Reputation: 463
I am trying to optimize a query that looks like the one below. Table A (tbla) is a big table in the order of TBs. Table B (tblb) is a small table of a few MBs.
select dim, avg(fact)
from
(
select tbla.fact, tblb.dim
from tbla
left outer join tblb on tbla.key = tblb.key
where 1=1
)
group by dim;
Execution of the above query typically involves reading Table A & Table B, then broadcasting Table B in each of the slots containing the parts of Table A, perform join, and finally aggregate.
The question is the following: how can I help BQ execute the query in the most efficient manner? I define efficiency as having a balanced (slots having similar workloads) query execution. The options I considered are:
(i) Run the query as-is without table partitions.
(ii) Partition Table A on "key": I was hoping that by providing a partition on the join key then BQ performance would somehow improve. However, this option results in a "skewed" execution since the partitioning is fairly uneven.
(iii) Create a balanced partition by partitioning on another tbla column. Then, if BQ reads the table using that partition the execution will be less skewed.
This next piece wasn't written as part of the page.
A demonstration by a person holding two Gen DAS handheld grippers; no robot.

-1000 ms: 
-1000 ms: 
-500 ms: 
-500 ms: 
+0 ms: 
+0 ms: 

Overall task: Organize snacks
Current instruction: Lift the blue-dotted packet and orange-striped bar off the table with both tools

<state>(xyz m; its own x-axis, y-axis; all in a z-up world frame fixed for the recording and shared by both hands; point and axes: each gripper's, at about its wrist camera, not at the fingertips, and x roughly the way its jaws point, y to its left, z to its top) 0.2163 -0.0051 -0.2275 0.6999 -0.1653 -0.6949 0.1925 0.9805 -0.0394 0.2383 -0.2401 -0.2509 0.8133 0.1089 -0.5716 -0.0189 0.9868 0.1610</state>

It turns out that approach (iii) results in a more balanced execution even if I cannot directly tell if the partition was used. In light of the above, I was wondering if there is a "rule of thumb" on using partitions when optimizing BQ joins between a large and a small table.
Upvotes: 0
Views: 763
Reputation: 1269583
You could always try pre-aggregating:
select b.dim, sum(sumf) / sum(cnt)
from (select key, sum(fact) as sumf, count(*) as cnt
from a
group by key
) a join
b
using (key)
group by b.dim;
BQ might do a better job distributing the values by key
on the larger table. This will reduce the volume of data and data skew won't make as much of a difference for the second aggregation.
Upvotes: 1